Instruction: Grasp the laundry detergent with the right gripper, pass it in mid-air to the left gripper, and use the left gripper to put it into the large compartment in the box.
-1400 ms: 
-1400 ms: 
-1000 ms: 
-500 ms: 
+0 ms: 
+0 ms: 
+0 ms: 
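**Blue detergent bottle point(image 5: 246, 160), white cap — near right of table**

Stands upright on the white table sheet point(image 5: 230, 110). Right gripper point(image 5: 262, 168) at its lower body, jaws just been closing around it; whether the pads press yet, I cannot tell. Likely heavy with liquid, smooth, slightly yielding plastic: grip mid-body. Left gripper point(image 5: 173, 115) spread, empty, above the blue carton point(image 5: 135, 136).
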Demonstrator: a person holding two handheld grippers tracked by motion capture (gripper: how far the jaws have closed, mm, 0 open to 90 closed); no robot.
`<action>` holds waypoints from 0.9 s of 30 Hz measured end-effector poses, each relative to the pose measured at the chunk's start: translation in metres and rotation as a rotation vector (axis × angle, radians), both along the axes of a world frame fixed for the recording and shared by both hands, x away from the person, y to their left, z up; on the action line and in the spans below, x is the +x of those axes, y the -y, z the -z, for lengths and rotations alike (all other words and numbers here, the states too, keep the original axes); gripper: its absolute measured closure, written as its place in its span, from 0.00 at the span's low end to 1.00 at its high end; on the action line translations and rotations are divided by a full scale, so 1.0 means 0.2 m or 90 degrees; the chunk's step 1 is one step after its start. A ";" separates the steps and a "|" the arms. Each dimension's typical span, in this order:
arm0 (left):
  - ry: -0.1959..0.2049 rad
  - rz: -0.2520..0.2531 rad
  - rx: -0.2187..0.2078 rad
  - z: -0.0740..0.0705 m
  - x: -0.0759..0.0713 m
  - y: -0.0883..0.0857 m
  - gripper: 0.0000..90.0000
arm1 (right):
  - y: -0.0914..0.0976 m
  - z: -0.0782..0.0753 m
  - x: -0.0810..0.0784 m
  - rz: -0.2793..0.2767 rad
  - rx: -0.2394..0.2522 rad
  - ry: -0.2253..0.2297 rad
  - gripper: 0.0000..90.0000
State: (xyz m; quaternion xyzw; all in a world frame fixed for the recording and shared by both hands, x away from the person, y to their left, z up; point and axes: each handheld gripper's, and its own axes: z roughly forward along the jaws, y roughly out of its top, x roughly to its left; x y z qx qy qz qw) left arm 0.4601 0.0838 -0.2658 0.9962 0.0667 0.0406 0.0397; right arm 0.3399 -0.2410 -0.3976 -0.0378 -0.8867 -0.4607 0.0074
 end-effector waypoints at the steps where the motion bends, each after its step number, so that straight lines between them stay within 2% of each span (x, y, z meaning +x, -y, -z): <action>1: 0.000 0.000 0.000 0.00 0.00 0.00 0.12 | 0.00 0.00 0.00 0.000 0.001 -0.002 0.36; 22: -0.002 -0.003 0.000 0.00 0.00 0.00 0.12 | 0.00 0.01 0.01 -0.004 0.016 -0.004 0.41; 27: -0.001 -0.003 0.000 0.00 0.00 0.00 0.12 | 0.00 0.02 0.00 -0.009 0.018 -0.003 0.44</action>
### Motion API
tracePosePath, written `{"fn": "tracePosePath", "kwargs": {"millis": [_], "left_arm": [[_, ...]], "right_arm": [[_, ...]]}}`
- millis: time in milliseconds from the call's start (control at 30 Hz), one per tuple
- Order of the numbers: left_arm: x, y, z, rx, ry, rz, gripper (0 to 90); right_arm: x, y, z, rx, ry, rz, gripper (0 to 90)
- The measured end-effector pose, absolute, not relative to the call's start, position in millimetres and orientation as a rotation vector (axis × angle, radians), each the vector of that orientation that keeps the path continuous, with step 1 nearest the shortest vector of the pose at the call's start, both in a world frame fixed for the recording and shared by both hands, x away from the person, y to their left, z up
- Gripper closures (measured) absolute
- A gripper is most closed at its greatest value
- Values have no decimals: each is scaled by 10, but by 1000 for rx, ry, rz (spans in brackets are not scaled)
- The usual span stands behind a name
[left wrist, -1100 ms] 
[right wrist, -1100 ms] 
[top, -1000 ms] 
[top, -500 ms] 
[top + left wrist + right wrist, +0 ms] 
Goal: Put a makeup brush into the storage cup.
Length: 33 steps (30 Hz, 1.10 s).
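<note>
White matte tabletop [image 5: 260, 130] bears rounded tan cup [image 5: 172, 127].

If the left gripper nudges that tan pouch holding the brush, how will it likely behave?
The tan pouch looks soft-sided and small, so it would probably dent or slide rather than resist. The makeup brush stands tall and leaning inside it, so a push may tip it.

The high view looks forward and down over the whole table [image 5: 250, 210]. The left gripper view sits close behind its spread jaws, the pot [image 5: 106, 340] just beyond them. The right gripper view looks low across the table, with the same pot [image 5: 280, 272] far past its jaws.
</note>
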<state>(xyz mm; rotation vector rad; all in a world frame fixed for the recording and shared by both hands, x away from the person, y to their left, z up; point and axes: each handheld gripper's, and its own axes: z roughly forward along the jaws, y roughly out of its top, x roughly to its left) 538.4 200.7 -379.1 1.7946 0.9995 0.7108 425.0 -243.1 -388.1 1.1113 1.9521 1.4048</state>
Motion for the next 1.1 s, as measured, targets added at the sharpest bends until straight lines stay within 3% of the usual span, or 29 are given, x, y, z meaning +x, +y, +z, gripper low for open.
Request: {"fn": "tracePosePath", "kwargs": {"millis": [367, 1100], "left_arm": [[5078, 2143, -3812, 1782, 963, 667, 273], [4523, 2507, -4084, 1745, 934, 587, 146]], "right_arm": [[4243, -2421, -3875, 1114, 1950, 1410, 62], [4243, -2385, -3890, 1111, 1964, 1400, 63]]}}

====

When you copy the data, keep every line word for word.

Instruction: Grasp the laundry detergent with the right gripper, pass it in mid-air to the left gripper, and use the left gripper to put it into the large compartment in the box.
-1400 ms: 
-1400 ms: 
-1000 ms: 
-500 ms: 
+0 ms: 
+0 ms: 
+0 ms: 
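**Blue detergent bottle point(image 5: 246, 160), white cap — near right of table**

Stands upright on the white table sheet point(image 5: 230, 110). Right gripper point(image 5: 262, 168) at its lower body, jaws just been closing around it; whether the pads press yet, I cannot tell. Likely heavy with liquid, smooth, slightly yielding plastic: grip mid-body. Left gripper point(image 5: 173, 115) spread, empty, above the blue carton point(image 5: 135, 136).
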Demonstrator: a person holding two handheld grippers tracked by motion capture (gripper: how far the jaws have closed, mm, 0 open to 90 closed); no robot.
`<action>` holds waypoints from 0.9 s of 30 Hz measured end-effector poses, each relative to the pose measured at the chunk's start: translation in metres and rotation as a rotation vector (axis × angle, radians), both along the axes of a world frame fixed for the recording and shared by both hands, x away from the person, y to their left, z up; on the action line and in the spans below, x is the +x of those axes, y the -y, z the -z, for lengths and rotations alike (all other words and numbers here, the states too, keep the original axes); gripper: its absolute measured closure, written as its place in its span, from 0.00 at the span's low end to 1.00 at its high end; on the action line translations and rotations are divided by a full scale, so 1.0 means 0.2 m or 90 degrees; the chunk's step 1 is one step after its start. A ";" separates the steps and a "|" the arms. Each dimension's typical span, in this order:
arm0 (left):
  - ry: -0.1959..0.2049 rad
  - rz: -0.2520..0.2531 rad
  - rx: -0.2187..0.2078 rad
  - z: -0.0740..0.0705 m
  - x: -0.0759..0.0713 m
  - y: -0.0883..0.0857 m
  - gripper: 0.0000..90.0000
arm1 (right):
  - y: -0.0914..0.0976 m
  - z: -0.0782..0.0753 m
  - x: -0.0810..0.0784 m
  - rz: -0.2793..0.2767 rad
  - rx: -0.2394..0.2522 rad
  - ry: -0.2253..0.2297 rad
  - gripper: 0.0000..90.0000
State: (xyz m; quaternion xyzw; all in a world frame fixed for the recording and shared by both hands, x away from the person, y to their left, z up; point and axes: each handheld gripper's, and its own axes: z roughly forward along the jaws, y roughly out of its top, x roughly to its left; x y z qx qy qz qw) left arm 0.4601 0.0838 -0.2658 0.9962 0.0667 0.0406 0.0397; right arm 0.3399 -0.2410 -0.3976 -0.0378 -0.8867 -0.4607 0.0074
 end-effector waypoints at the steps where the motion bends, each after its step number, so that straight lines between them stay within 2% of each span (x, y, z meaning +x, -y, -z): <action>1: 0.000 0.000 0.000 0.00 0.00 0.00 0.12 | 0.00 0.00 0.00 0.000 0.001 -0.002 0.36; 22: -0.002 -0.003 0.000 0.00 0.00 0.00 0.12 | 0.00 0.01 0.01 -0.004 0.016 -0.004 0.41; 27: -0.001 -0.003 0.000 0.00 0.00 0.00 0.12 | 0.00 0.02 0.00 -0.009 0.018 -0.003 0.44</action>
### Motion API
tracePosePath, written `{"fn": "tracePosePath", "kwargs": {"millis": [_], "left_arm": [[_, ...]], "right_arm": [[_, ...]]}}`
- millis: time in milliseconds from the call's start (control at 30 Hz), one per tuple
- Order of the numbers: left_arm: x, y, z, rx, ry, rz, gripper (0 to 90); right_arm: x, y, z, rx, ry, rz, gripper (0 to 90)
- The measured end-effector pose, absolute, not relative to the call's start, position in millimetres and orientation as a rotation vector (axis × angle, radians), each the vector of that orientation that keeps the path continuous, with step 1 nearest the shortest vector of the pose at the call's start, both in a world frame fixed for the recording and shared by both hands, x away from the person, y to their left, z up
- Gripper closures (measured) absolute
- A gripper is most closed at its greatest value
- Values have no decimals: each is scaled by 10, but by 1000 for rx, ry, rz (spans in brackets are not scaled)
- The usual span stands behind a name
[left wrist, -1100 ms] 
[right wrist, -1100 ms] 
[top, -1000 ms] 
[top, -500 ms] 
[top + left wrist + right wrist, +0 ms] 
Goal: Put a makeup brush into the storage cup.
Length: 33 steps (30 Hz, 1.10 s).
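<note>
White matte tabletop [image 5: 260, 130] bears rounded tan cup [image 5: 172, 127].

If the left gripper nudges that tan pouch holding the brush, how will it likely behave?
The tan pouch looks soft-sided and small, so it would probably dent or slide rather than resist. The makeup brush stands tall and leaning inside it, so a push may tip it.

The high view looks forward and down over the whole table [image 5: 250, 210]. The left gripper view sits close behind its spread jaws, the pot [image 5: 106, 340] just beyond them. The right gripper view looks low across the table, with the same pot [image 5: 280, 272] far past its jaws.
</note>
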<state>(xyz mm; rotation vector rad; all in a world frame fixed for the recording and shared by both hands, x away from the person, y to their left, z up; point and axes: each handheld gripper's, and its own axes: z roughly forward along the jaws, y roughly out of its top, x roughly to its left) 538.4 200.7 -379.1 1.7946 0.9995 0.7108 425.0 -243.1 -388.1 1.1113 1.9521 1.4048</state>
Motion for the next 1.1 s, as measured, targets added at the sharpest bends until straight lines stay within 3% of the usual span, or 29 are given, x, y, z meaning +x, +y, +z, gripper low for open.
Request: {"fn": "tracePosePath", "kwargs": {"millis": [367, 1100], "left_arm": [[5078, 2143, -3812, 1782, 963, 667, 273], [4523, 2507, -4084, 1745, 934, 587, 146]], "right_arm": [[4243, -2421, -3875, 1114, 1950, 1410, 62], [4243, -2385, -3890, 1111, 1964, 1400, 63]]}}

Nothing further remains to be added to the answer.